Re: [integrity] content-addressable cache?

I've been thinking about a couple of things related to caching.

The first of these relates to history leakage. Consider this scenario:
* an attacker discovers that a site of interest (say, target.example.com) serves a file with a given hash to visitors
* the attacker crafts their own document on some other origin containing an element with an integrity attribute matching the resource on the target (target.example.com) and a broken (e.g. missing document) src.
* By comparing the behaviour of visitors they can ascertain which visitors have also visited the target.

We could, perhaps, mitigate this by denoting (e.g. in a response header - maybe via a new CSP directive?) which resources may be content-addressed off-domain (or maybe I've missed something).

The second relates to opaque bugs related to caching issues:
* A developer creates or modifies a document such that the integrity attribute no longer matches the supplied source
* User A visits the document with a cache that has a valid entry for the integrity attribute supplied (from visiting another site or, perhaps, a previous version of this document before a breaking change).
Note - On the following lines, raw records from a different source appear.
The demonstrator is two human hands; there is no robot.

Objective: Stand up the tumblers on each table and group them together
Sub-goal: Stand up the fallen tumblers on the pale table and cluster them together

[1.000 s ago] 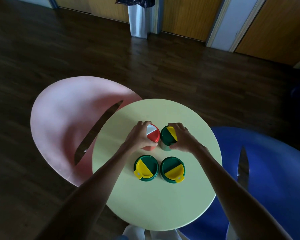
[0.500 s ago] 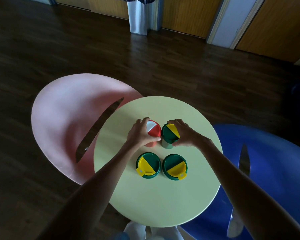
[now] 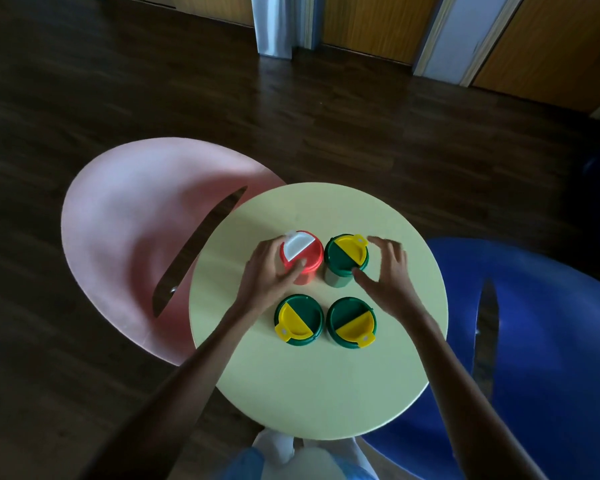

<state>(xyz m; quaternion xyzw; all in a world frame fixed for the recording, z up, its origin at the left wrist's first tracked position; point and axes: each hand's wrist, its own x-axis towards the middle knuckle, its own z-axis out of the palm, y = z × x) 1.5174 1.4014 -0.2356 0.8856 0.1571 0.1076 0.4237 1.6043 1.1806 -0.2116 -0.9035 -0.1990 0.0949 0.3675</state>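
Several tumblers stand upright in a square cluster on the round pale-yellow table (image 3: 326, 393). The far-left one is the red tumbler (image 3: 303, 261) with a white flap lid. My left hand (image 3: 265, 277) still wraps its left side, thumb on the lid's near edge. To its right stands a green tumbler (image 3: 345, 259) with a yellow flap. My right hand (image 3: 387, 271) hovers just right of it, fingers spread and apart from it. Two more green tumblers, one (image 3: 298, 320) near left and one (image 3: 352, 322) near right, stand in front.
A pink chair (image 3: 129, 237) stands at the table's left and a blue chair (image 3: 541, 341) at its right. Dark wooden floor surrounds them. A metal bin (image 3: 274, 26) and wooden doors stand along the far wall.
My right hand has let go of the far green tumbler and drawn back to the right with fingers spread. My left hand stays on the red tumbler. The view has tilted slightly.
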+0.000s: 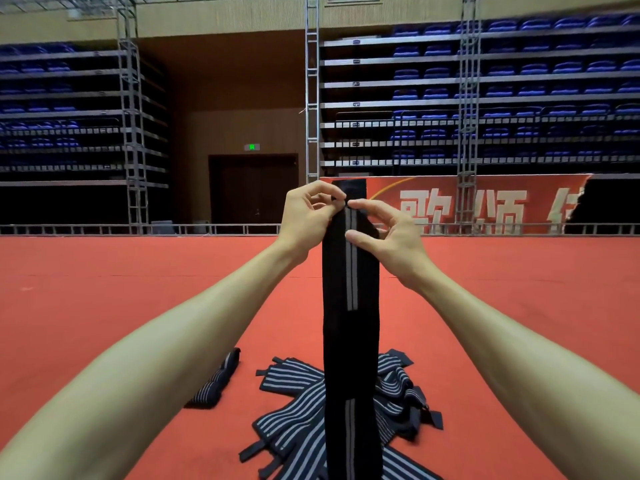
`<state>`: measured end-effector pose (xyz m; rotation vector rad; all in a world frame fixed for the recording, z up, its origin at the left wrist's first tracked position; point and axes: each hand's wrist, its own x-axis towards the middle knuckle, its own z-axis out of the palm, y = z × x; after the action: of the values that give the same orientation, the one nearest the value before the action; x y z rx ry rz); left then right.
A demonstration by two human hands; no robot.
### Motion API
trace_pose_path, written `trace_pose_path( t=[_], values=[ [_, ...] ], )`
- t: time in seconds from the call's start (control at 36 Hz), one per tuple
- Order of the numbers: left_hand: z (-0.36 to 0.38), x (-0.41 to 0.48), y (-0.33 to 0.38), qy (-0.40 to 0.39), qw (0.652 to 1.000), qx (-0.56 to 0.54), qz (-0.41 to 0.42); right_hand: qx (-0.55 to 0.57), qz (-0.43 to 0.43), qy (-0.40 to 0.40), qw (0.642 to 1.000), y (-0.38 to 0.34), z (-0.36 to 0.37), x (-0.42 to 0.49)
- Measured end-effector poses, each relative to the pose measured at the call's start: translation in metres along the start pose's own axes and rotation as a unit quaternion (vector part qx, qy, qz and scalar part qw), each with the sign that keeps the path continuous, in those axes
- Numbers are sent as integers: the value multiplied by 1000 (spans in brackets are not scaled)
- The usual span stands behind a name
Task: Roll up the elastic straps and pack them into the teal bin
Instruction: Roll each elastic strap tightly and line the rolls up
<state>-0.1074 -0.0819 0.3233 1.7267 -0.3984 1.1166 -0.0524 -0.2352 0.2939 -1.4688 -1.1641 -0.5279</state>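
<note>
Head view, arms extended forward. A black strap (349, 323) with a pair of pale centre stripes is held upright in front of the camera, its upper end raised level with the hands and its length hanging straight down to the bottom edge of the picture.

The left hand (308, 216) is closed on the strap's upper left edge, which is pinched between thumb and forefinger while the remaining fingers are curled. The right hand (391, 237) grips from the opposite side: its forefinger is bent onto the strap's front next to the left fingertips, and its thumb is pressed against the front just below. Whether the top of the strap has been folded over is hard to judge, since the fingers cover that part.

Behind the hanging strap, a pile of striped straps (298, 410) lies loose and overlapping on the red floor (104, 289). A single strap (216, 382) is seen lying apart from the pile, to its left.

In the background, a red banner (485, 206) with white characters is set at the floor's far edge, with tiers of blue seats (519, 81), metal truss columns (311, 81) and a dark door (252, 188) behind.
</note>
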Motion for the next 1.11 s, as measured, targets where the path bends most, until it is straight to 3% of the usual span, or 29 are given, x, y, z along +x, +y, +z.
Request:
trace_pose_path(
  t=[0.17, 0.33, 0.53, 0.61, 0.75, 0.92, 1.11],
  values=[
    [2, 2, -4, -3, 1000, -26, -6, -5, -41, 2, 999, 4, 2, 3],
    [2, -19, -9, -79, 995, -59, -28, -21, -39, 44, 998, 10, 4, 9],
    [9, -62, -41, -172, 985, 3, -35, 15, -19, 112, 993, 9, 2, 18],
    [15, -66, -47, -160, 987, 2, -28, 15, -23, 117, 993, 7, 3, 19],
    [18, -62, -47, -134, 990, -18, -43, -42, -32, 52, 997, 9, 7, 14],
    [20, -67, -55, -116, 992, -19, -48, -36, -26, 82, 996, 7, 8, 19],
    [13, -100, -75, -218, 975, 6, -39, -8, -11, 125, 992, 1, 6, 26]
  ],
)
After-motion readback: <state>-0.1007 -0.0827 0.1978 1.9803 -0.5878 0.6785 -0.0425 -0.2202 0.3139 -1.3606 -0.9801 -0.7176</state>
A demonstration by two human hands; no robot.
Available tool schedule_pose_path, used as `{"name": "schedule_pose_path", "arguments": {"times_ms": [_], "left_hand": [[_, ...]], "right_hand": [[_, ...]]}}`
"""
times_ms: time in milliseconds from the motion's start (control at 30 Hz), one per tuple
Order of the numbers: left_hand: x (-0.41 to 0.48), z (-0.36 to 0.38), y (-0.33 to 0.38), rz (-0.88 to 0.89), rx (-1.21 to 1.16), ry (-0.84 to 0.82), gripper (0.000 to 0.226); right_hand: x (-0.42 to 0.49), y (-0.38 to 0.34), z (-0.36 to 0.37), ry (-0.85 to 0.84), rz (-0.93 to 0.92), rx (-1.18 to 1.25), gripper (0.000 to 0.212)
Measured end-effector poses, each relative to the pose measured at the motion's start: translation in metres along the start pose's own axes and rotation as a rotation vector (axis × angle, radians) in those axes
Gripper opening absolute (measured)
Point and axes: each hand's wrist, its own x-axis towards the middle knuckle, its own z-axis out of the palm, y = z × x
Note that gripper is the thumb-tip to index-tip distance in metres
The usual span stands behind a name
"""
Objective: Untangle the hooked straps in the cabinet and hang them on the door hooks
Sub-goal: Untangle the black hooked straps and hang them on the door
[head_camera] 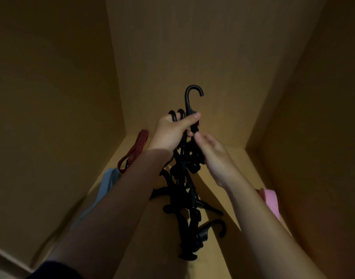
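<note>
A tangled bundle of black hooked straps [185, 190] hangs in mid-air inside the wooden cabinet. My left hand [171, 131] grips its upper end, with one black hook [192, 97] standing upright above my thumb and two more hook curves showing over my fingers. My right hand [215, 156] touches the straps just below that hook's base, fingertips pinching the black webbing. Another black hook [213, 231] dangles at the bundle's lower end, close to the cabinet floor. No door hooks are in view.
A red-and-black striped strap [133, 152] lies on the cabinet floor against the left wall. A pale blue strap [107, 184] lies in front of it. A pink item [270, 200] rests by the right wall. Cabinet walls [172, 47] close in on three sides.
</note>
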Motion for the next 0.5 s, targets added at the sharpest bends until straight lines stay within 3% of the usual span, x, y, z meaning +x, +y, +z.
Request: {"name": "schedule_pose_path", "arguments": {"times_ms": [67, 267, 333, 433, 500], "left_hand": [[0.003, -0.001, 0.003, 0.031, 0.023, -0.013, 0.009], [0.007, -0.008, 0.000, 0.038, 0.096, -0.008, 0.011], [0.009, -0.012, -0.005, -0.002, 0.044, 0.047, 0.010], [0.015, -0.016, -0.010, -0.062, -0.050, 0.114, 0.011], [0.020, -0.016, -0.015, -0.089, -0.058, 0.122, 0.012]], "right_hand": [[-0.004, 0.006, 0.002, -0.040, -0.011, -0.071, 0.009], [0.002, -0.005, -0.010, 0.104, -0.019, -0.044, 0.019], [0.003, -0.012, -0.024, -0.067, 0.039, -0.012, 0.015], [-0.001, -0.010, -0.034, -0.566, 0.176, 0.083, 0.023], [-0.003, -0.003, -0.036, -0.695, 0.205, 0.248, 0.030]]}}
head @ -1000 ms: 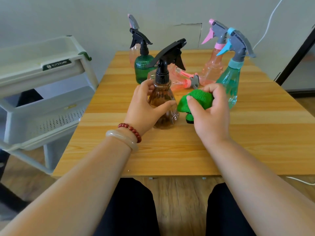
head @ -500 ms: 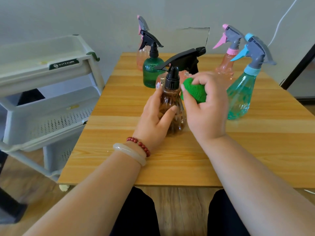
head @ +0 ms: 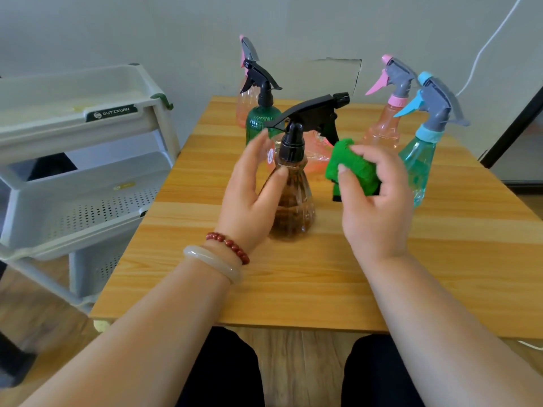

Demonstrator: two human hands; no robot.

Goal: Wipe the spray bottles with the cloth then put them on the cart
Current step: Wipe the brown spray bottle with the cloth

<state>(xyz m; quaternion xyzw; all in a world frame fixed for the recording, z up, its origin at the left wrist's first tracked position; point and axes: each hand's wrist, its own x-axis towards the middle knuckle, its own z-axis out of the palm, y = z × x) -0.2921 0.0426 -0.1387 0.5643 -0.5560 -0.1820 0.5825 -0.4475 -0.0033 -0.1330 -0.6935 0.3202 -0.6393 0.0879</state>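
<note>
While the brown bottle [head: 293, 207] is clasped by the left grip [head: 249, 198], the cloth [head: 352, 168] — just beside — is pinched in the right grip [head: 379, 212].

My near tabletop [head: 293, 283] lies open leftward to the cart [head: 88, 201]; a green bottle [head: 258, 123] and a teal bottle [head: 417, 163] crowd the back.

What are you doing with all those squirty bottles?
A person is cleaning spray bottles at a wooden table. The left hand holds the brown bottle, which stands upright, while the right hand grips a bunched green cloth close beside it. A green bottle, a pink bottle and a teal bottle stand behind. The grey cart is on the left.
</note>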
The document behaves correctly in this case.
* Another user, User B, visits the same document with no such cache entry (perhaps it's a first visit, or maybe the entry has expired). The user agent attempts to load the resource at the specified source and fails.

Maybe this isn't something that should be addressed by the specification; even so, it's something implementers could think about (e.g. developer tools which allow you to visit with a clear cache, always fetch the 'src' resource and compare, etc).